Dave on Demand: Can't sign a star? Get the lesser sib
During an appearance on Late Night With Jimmy Fallon this week, Amy Poehler made a public appeal: "Bill Murray, if you're listening, I will pay you $250 to do one episode of my show."

During an appearance on Late Night With Jimmy Fallon this week, Amy Poehler made a public appeal: "Bill Murray, if you're listening, I will pay you $250 to do one episode of my show."
Poehler is lobbying to have the enigmatic comic play the mayor of Pawnee on her sitcom, Parks and Recreation.
If her generous financial enticement doesn't succeed, there is an option: She could cast Bill's brother Brian Doyle-Murray. He's already played a small-town mayor (in Groundhog Day), and he is more receptive to working on TV (currently in a recurring role on The Middle).
In the event Brian turns her down, there's always younger brother Joel Murray (Mad Men) as a last resort.
Television has a long history of settling for the lesser sibling.
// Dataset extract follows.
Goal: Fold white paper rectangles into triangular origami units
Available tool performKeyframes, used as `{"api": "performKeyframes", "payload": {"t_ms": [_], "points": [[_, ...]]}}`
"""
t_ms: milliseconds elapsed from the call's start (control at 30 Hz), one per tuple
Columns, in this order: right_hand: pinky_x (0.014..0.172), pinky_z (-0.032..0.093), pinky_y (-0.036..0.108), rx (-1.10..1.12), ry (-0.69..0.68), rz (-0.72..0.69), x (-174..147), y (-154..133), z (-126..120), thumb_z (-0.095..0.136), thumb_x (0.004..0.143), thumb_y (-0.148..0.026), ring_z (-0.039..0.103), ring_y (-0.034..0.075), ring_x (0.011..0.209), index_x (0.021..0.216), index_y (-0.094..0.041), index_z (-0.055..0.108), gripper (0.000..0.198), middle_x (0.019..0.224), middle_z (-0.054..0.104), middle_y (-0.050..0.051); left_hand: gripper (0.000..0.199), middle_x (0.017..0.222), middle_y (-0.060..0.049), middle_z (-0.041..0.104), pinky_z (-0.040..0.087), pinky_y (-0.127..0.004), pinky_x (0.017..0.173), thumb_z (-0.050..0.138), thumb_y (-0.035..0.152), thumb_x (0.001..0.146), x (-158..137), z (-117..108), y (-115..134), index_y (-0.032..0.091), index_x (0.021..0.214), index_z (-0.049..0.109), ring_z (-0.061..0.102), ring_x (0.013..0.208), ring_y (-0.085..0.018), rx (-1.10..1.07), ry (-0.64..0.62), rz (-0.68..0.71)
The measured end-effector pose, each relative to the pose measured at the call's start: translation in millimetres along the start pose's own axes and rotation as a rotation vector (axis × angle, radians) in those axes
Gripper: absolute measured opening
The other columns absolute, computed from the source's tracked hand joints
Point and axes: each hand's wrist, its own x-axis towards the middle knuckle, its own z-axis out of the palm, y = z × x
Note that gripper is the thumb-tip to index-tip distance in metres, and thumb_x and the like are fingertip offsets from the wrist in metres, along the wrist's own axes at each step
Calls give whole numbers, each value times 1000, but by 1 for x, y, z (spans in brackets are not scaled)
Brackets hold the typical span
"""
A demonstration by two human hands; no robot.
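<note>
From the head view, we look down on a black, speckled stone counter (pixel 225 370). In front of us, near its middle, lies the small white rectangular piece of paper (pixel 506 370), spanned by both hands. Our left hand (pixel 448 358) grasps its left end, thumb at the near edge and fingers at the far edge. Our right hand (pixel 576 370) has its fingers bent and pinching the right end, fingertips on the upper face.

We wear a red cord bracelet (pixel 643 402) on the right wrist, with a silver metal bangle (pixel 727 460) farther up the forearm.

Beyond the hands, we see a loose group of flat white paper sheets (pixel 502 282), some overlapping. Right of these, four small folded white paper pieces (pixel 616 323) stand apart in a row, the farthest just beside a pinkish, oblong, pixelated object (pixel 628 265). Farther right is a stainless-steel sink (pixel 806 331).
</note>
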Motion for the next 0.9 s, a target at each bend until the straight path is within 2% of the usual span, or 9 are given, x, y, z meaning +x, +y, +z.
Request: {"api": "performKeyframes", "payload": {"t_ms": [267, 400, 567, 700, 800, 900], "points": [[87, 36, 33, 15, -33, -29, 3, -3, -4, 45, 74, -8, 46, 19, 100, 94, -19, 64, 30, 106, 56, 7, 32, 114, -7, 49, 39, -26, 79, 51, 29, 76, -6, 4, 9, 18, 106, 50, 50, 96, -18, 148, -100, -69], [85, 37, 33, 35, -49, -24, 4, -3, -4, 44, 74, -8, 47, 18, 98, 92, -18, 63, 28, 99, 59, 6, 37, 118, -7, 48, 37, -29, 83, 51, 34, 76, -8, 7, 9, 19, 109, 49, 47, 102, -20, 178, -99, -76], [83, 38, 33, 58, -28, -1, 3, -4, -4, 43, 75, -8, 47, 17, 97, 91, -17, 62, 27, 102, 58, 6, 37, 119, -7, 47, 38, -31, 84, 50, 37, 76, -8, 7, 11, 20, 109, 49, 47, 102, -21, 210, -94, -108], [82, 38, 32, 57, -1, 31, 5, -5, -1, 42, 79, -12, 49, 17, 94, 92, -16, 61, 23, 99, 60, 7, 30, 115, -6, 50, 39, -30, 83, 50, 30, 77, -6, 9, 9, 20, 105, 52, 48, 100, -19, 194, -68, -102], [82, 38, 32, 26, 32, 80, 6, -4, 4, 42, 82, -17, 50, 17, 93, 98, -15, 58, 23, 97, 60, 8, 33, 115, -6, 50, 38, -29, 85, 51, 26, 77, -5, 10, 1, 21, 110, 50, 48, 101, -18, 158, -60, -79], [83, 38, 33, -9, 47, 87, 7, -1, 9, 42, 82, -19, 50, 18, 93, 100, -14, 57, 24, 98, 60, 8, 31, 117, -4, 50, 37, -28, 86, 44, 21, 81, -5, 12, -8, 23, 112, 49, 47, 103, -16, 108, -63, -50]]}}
Jerry Van Dyke and Jim Belushi are examples of actors who have enjoyed steady TV careers through trading on the family name.
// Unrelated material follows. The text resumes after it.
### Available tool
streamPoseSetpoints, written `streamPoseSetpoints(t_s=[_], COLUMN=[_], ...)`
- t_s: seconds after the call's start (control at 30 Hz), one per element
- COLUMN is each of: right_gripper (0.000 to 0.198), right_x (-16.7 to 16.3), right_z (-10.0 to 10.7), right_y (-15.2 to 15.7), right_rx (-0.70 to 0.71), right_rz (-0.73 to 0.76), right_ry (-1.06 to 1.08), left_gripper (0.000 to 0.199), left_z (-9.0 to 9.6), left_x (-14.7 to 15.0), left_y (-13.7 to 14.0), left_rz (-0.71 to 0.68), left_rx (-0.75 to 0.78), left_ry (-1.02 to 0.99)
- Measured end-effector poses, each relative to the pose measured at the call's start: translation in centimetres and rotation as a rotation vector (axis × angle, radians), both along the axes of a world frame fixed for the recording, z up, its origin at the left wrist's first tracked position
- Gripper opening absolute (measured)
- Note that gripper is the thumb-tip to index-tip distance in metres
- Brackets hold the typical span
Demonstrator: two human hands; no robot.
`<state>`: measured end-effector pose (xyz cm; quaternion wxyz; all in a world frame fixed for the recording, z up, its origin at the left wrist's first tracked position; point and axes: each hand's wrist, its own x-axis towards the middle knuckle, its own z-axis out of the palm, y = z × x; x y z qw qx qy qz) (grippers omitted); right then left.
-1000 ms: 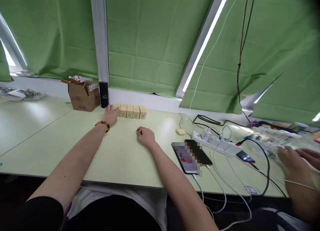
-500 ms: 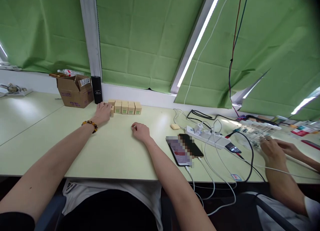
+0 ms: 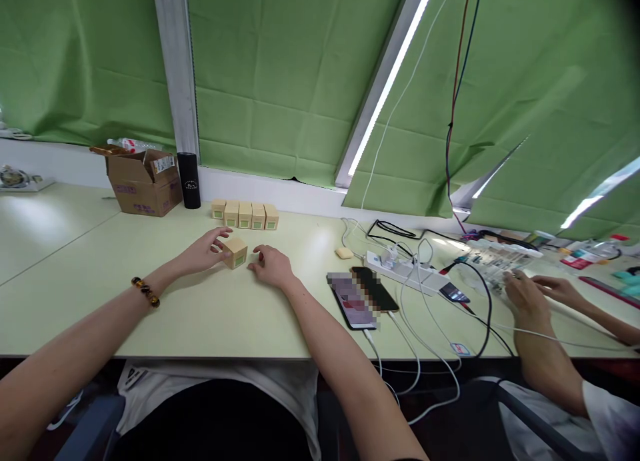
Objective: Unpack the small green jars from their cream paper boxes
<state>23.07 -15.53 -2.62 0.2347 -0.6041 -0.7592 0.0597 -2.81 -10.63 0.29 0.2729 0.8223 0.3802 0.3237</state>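
Green blinds [image 3: 273,81] cover the windows behind a long pale table [image 3: 200,321]. An open cardboard box [image 3: 145,188] stands at the back left, with a black flask [image 3: 189,181] upright just beside it. On the right, a white power strip [image 3: 400,273] lies at a slant among tangled cables, and past it another person's hand [image 3: 527,298] is at some clear plastic packaging [image 3: 487,261].

The left hand [image 3: 207,249] is partly open, fingers and thumb about the left side of a small tan box [image 3: 235,253]; whether it grips the box firmly, I cannot tell. The right hand [image 3: 271,266] is loosely curled just right of that box, apart from it, with a gap between thumb and forefinger and nothing visible in its hold. Two phones [image 3: 347,304] lie side by side further right.

The small tan box is between the two hands, in front of a row of five similar boxes [image 3: 245,216] near the wall. A beaded bracelet [image 3: 145,292] circles the left wrist.
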Motion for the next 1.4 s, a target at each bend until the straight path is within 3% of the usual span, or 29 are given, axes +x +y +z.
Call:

When you can't attract a star, it's time to climb a few limbs down the family tree.
John Turturro is out of the networks' league. But Nicholas (Blue Bloods) isn't.
Want Melissa Gilbert as a panelist on your View rip-off talk show, CBS? Her glum sister Sara (Hawthorne, 24) was a more realistic alternative.
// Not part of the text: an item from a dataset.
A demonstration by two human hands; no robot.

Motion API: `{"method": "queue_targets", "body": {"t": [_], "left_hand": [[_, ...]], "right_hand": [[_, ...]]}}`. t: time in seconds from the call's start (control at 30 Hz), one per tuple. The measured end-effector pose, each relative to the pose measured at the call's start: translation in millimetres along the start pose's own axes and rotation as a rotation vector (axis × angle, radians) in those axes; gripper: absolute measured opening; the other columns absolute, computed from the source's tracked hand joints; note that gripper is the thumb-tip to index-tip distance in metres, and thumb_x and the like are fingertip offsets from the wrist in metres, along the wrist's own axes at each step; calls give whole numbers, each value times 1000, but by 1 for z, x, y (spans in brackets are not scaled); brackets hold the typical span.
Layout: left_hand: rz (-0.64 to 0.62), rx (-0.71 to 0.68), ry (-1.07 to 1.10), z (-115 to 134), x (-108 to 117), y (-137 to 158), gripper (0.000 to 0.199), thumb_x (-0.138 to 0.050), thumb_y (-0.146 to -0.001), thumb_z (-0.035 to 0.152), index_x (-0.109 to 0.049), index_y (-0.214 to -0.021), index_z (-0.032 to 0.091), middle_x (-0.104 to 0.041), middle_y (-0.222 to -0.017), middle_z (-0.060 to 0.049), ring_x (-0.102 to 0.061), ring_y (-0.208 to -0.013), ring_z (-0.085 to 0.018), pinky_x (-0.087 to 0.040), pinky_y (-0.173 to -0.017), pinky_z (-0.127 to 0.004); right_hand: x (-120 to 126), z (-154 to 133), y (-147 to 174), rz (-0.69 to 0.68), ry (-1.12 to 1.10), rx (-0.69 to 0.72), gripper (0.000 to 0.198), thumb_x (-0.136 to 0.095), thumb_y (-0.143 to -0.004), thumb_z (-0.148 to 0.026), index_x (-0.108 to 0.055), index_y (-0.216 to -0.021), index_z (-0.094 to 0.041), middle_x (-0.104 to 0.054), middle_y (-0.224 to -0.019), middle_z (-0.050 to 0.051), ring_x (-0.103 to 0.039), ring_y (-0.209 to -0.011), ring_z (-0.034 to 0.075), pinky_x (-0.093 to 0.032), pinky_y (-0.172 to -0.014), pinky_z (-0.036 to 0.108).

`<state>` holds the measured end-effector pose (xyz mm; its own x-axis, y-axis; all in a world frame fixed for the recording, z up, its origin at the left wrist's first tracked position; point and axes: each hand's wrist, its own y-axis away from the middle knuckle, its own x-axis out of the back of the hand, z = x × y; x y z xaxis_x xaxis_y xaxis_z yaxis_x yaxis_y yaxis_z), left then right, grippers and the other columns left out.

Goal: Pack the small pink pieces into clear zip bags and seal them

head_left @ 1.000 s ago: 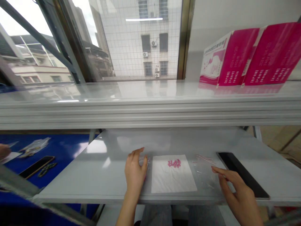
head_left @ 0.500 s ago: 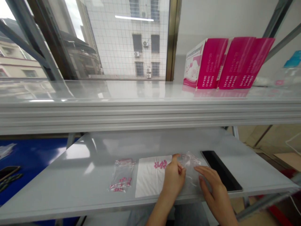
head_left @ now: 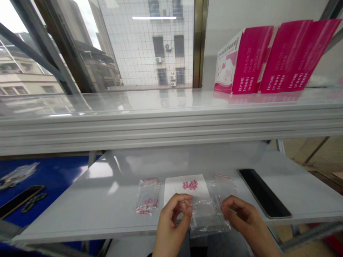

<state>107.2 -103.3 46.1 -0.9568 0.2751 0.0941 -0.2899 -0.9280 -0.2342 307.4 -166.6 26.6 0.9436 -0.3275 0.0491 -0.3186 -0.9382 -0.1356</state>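
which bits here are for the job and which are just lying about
Seems part of the job:
held clear bag, between left hand and right hand
pink beads
white sheet under them
bead bag at left
flat clear bag

Seems just lying about:
flat black device
pink boxes
far-left phone
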Motion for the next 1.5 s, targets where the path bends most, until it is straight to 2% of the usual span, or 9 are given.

Bryant Gumbel won't consider anchoring your NFL pregame show? Calling Greg.
You know who would be perfect for your crime procedural? Zooey Deschanel. Not likely? How about the next best thing: her sister Emily (Bones).
Happens all the time. In fact, we may have just solved Two and a Half Men's casting dilemma. Jon Cryer, say hello to Emilio Estevez.
In the money. Forbes.com just posted the most lucrative network TV shows of 2010 (not including sports or specials).
The instructive aspect of the list is how it deviates from Nielsen's Top 10.
As you might expect, American Idol rules the roost, raking in $7.11 million in ad revenue every half hour. (Now you know why "right after these commercials" trips so lightly - and so often - off Ryan's Seacrest's tongue.)
The take drops off steeply after that. In second place, Two and a Half Men gobbles up $2.89 million per episode. (Or should I say "gobbled"? CBS's golden goose appears to have stopped laying.)
The surprise is that the network's very popular procedurals, NCIS, NCIS: Los Angeles, and The Mentalist, Nielsen giants all, aren't among the money elite.
Fans of these shows tend to be older and thus less attractive to advertisers.
On the other hand, ABC's Private Practice, which would need a GPS to find the Nielsen Top 25, commanded more than all but eight other series on television.
It just goes to show it's not how many watch you; it's how old they are.
I smell Pulitzer. Today attained new journalistic heights this week when correspondent Jenna Bush Hager interviewed Celine Dion.
The former second daughter asked the singer such probing questions as "How have you kept your marriage - nearly 20 years - it's amazing." OK, technically that wasn't a question, but she did inquire about Dion's postnatal shape: "You look amazing! Was it exercise or did you just shrink back into your beautiful self?"
When Celine did a brief, clumsy duet with Jenna, the reporter enthused, "You just made my life!"
If the oil rigs owned by Jenna's family gushed this much, we wouldn't need to import fuel.
Shades of "Poltergeist." The funniest line of the week came on Parks and Recreation when the chief of the Wamapoke indigenous tribe told Leslie her harvest festival would be cursed if she held it on an Indian burial ground.
"There are two things I know about white people," he confided to the camera. "They love Matchbox Twenty. And they're terrified of curses."